Objetivamente, a indústria precisa de águas tranquilas para gerar bons resultados e oferecer tais condições parece-nos papel do governo. Não reivindicamos protecionismo e nem condições fora da legalidade para trabalhar. Precisamos de uma política industrial que lance definitivamente as bases para o desenvolvimento sustentado. Nesse sentido, estudo recente do IPEA mostrou que a falta de uma estratégia para o setor industrial e de investimentos em infraestrutura acentua o processo atual de desindustrialização precoce no Brasil.
Dados do IBGE mostram que, em 2011, a participação da indústria de transformação no PIB brasileiro atingiu 14,6%. Com este resultado, voltamos ao nível dos anos de Juscelino Kubitschek (13,75%), num gritante retrocesso. Ainda no ano passado, a produção industrial como um todo (incluam-se aqui construção civil, extrativa mineral e produção de energia) cresceu apenas 1,6%. Este foi um dos piores desempenhos dos últimos anos e deixou a indústria muito atrás das demais atividades da economia. Acrescente-se a isto o fato de que o déficit da balança comercial de produtos manufaturados, entre janeiro de 2011 e janeiro de 2012, alcançou a inacreditável cifra de US$ 94,3 bilhões.
Ao longo dos últimos anos, a Abinee, cumprindo seu papel de representar o setor eletroeletrônico, levou aos governos propostas de alto nível, desenvolvidas por experientes e expressivos executivos do setor eletroeletrônico, assessorados por consultores em políticas públicas de renome internacional. Apresentamos propostas de medidas factíveis, tanto pontuais, visando problemas emergenciais, como estruturais, objetivando a definição de uma estratégia de longo prazo. Infelizmente, muito pouco ou quase nada foi acolhido.
Em função de todas as dificuldades enfrentadas pela indústria instalada no país, o setor produtivo e trabalhadores decidiram unir-se em uma luta comum, pelo objetivo de alertar a sociedade para o processo de desindustrialização precoce da nossa economia. A indústria está cada fez mais frágil, o que já está refletindo na perda de postos de trabalho e na capacidade futura de desenvolvimento da nação.

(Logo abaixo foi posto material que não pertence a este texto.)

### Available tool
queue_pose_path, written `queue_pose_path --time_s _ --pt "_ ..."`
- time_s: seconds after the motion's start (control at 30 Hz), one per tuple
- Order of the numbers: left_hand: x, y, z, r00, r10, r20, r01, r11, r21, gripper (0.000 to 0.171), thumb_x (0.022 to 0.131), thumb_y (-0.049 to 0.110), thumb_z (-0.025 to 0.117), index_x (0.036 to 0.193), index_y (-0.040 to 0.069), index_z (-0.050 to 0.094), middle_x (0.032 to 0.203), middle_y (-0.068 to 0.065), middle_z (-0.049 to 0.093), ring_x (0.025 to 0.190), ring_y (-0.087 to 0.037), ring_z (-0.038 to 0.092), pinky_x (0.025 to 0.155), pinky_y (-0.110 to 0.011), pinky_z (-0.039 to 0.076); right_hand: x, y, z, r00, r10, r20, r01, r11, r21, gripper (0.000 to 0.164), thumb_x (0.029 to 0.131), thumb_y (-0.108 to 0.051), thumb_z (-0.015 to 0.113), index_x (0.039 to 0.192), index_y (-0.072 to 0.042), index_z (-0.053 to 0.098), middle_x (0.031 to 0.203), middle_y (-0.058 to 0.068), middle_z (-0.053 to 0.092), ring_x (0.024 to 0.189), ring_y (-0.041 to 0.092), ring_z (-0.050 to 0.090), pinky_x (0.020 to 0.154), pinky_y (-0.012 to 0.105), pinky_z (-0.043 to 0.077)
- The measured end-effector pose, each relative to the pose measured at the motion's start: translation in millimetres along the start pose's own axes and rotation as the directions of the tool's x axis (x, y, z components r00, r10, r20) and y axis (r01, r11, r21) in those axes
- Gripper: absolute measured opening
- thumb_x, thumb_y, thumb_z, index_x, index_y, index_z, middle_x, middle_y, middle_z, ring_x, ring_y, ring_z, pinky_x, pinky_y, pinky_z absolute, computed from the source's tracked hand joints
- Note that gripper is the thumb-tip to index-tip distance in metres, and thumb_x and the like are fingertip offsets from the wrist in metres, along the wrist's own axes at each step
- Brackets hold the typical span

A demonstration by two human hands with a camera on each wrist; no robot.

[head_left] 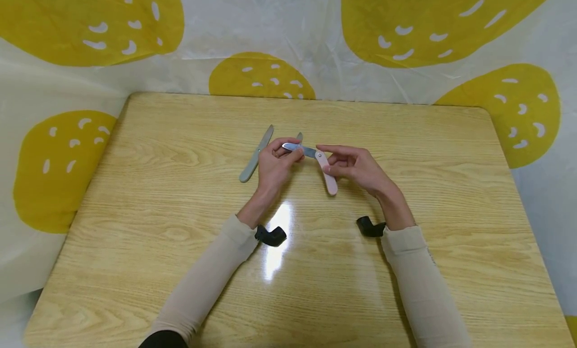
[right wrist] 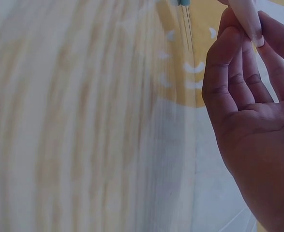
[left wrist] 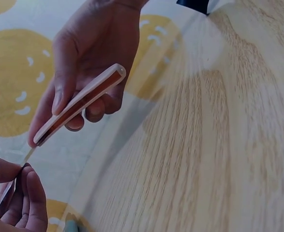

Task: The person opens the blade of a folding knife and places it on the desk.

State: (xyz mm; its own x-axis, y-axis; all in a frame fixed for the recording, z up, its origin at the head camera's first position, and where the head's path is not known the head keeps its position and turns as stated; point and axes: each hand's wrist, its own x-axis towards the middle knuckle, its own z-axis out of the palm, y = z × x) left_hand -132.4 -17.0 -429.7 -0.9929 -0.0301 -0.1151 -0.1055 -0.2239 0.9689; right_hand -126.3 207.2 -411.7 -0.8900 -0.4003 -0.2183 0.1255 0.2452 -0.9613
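Observation:
Between the two hands, above the table, is a folding knife with a pale pink handle (head_left: 331, 184), its blade (head_left: 309, 151) swung out at an angle. My left hand (head_left: 275, 167) pinches the blade between thumb and fingers. The handle is held by my right hand (head_left: 362, 171), the index finger reaching toward the pivot. In the left wrist view, the handle (left wrist: 86, 102) shows its slotted edge. The right wrist view catches only one end of the handle (right wrist: 247, 20) at the fingertips. Left of my left hand, a grey-green folding knife (head_left: 250, 167) lies unfolded on the table.
Another blade tip (head_left: 299, 136) shows beyond my left hand, which hides the rest. Black wrist cameras (head_left: 271, 236) are strapped by both cuffs. The wooden table (head_left: 180, 268) meets a white curtain (head_left: 261, 22) with yellow shapes at its far edge.

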Motion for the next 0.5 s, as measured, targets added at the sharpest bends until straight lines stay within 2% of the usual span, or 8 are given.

A mobilização, denominada de “Grito de Alerta”, está ganhando as ruas de diversas capitais do País como Porto Alegre, Florianópolis, Curitiba, São Paulo e Brasília, e deverá se estender para Belo Horizonte, Manaus, Salvador, Recife e Fortaleza. O objetivo é fortalecer a ideia de que algo precisa ser feito imediatamente para mudar este cenário tenebroso. Ou seja, temos que evitar que o país plante hoje a destruição da renda e do emprego que colherá amanhã.
Acompanha esse alerta um documento que será entregue às autoridades, contendo uma série de medidas horizontais que, se adotadas, podem mudar o atual rumo e elevar a indústria ao seu tradicional patamar de geradora de tecnologia, riqueza e emprego.
É importante que o governo brasileiro entenda que atingimos um ponto de inflexão. Agir com rapidez e na direção correta pode assegurar uma virada positiva para a indústria de transformação instalada no país. Do contrário, vamos guardar o sepulcro da indústria.